Here’s the conclusion of this 2014 book by Peter Ackroyd:
* The reformation of the English Church was, from the beginning, a political and dynastic matter; it had no roots in popular protest or the principles of humanist reform. No Calvin or Luther would have been permitted to flourish in England. Reformation was entirely under the direction of the king. The English Reformation had other unique aspects. In the countries of continental Europe that espoused Protestantism, all the rituals and customs of Catholicism were abolished; there was to be no Mass, no Virgin Mary and no cult of the saints. Yet Henry, in all matters save that of papal sovereignty, was an orthodox Catholic. The monasteries may have been destroyed, and the pope replaced, but the Mass survived.
* Those who supported the king’s cause were, in large part, of a practical persuasion; they wanted the lands and revenues of the Church for themselves. They were lawyers and courtiers. They were members of parliament, which voted in accordance with the king’s will throughout this period. Only for a few scholars and divines was the theology of the Reformation important. The archbishop of Canterbury, Thomas Cranmer, was a man of piety rather than of principle; he was as much an ecclesiastical lawyer as a divine who saw his way forward through compromise and conciliation. The refining of Church doctrine under Edward, and the reversal of practice under Mary, serve only to emphasize the slightly incoherent framework of the religious polity.
The Elizabethan settlement created what Lord Burghley called a ‘midge-madge’ of contradictory elements that was soon to pass under the name of Anglicanism. It was as alien to the pure spirit of Protestantism, adumbrated in Zurich or Geneva, as it was to the doctrines of Rome. The English liturgy contained elements old and new, and the perils of religious speculation were avoided with a studied vagueness or ambiguity. The Book of Common Prayer is also animated by a spirit of piety rather than dogmatic certainty.
England therefore became Protestant by degrees, and by a process of accommodation and subtle adjustment. The people acquiesced in the new dispensation. Time and forgetfulness, aided by apathy and indifference, slowly weakened the influence of the old religion beyond repair. If, by the beginning of the seventeenth century, England had become a Protestant nation, therefore, the nature of that Protestantism was mixed and divided; we may only say, perhaps, that England was no longer Catholic. The passage of time had accomplished what the will of men could not work.
We may see the enduring effects of the Reformation in the emphasis upon the individual rather than upon the community. Private prayer took the place of public ritual. Manuals addressed to the personal devotional life abounded. Justification by faith alone, one of the cardinal tenets of the new religion, was wholly private in character. The struggles of individual consciences, with the constant awareness of sin, now became the material of the religious pamphlets of the period. We may suspect the influence of the reformed religion, too, on the conditions that made possible the birth of the modern state; the word itself emerged towards the end of the reign of Elizabeth. The Protestant calendar was devoted to the celebration of a new national culture, with such holy days as the queen’s birthday and the defeat of the Armada. It became a civic and courtly, rather than a religious, timetable.

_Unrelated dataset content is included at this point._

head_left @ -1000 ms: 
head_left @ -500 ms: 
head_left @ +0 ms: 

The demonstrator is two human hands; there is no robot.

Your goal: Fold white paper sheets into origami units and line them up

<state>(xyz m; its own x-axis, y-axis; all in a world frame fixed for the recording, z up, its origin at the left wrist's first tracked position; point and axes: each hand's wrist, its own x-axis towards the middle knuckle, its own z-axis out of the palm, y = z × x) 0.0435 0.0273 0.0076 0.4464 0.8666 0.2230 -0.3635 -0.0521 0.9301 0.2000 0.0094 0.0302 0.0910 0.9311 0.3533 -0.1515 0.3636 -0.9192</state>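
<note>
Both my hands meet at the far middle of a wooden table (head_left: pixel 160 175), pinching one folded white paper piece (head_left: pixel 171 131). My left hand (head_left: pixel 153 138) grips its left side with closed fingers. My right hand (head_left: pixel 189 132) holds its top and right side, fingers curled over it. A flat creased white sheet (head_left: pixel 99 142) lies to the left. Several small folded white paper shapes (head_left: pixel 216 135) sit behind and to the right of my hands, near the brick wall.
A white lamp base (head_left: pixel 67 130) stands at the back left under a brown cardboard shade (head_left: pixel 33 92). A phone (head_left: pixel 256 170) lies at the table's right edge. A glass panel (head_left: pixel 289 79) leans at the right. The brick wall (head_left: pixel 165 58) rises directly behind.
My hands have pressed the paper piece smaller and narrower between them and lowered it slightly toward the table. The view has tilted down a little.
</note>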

* The belief in divine providence, one of the blessings of the Protestant spirit, led to submission and obedience to the secular authorities. Where once the monks had taken responsibility for the indigent, their place had been taken by parish officers; the overseers of the poor, and the workhouses, became the solutions to what was now regarded as a social problem rather than an ordinance of God. When the House of Commons took over the former royal chapel of St Stephen’s in 1549, it was the mark of a larger transition; the law of God ultimately gave way to the statutes of parliament. The idea of good governance emerges most fully in the sixteenth century, and the state itself was deemed to have a formative role in social and economic policy.
* The demise of the mystery plays and the whole panoply of religious drama, which had possessed so strong a hold over England for many centuries, led ineluctably to the secularization of the drama and the rise of the London playhouses. The great efflorescence of the English drama in the sixteenth and seventeenth centuries can be regarded as one of the consequences of the Reformation. In literature, too, the translation of the Bible into English inspired writers as diverse as Shakespeare and Milton and Bunyan. In a more general sense the new place of the English language encouraged the growth of literacy among the population. This may in turn help to account for the great increase in educational provision through the period; in the 1550s forty-seven new school foundations were made, and in the following decade a further forty-two.
* William Cobbett once wrote that the wretchedness of the landless labourer was the work of Reformation.
The abandonment of public rituals in the streets and open places of the towns led in the course of time to social fragmentation. When popular pastimes were curtailed and despised, the richer sort tended to think of themselves as a class apart. Seats were soon supplied in churches for families of local stature. We may see the change from another perspective. It has been estimated that the number of alehouses doubled in the fifty years after 1580; with the demise of the guild fraternities, the pageants and the church-ales, there had to be an alternative source of refreshment.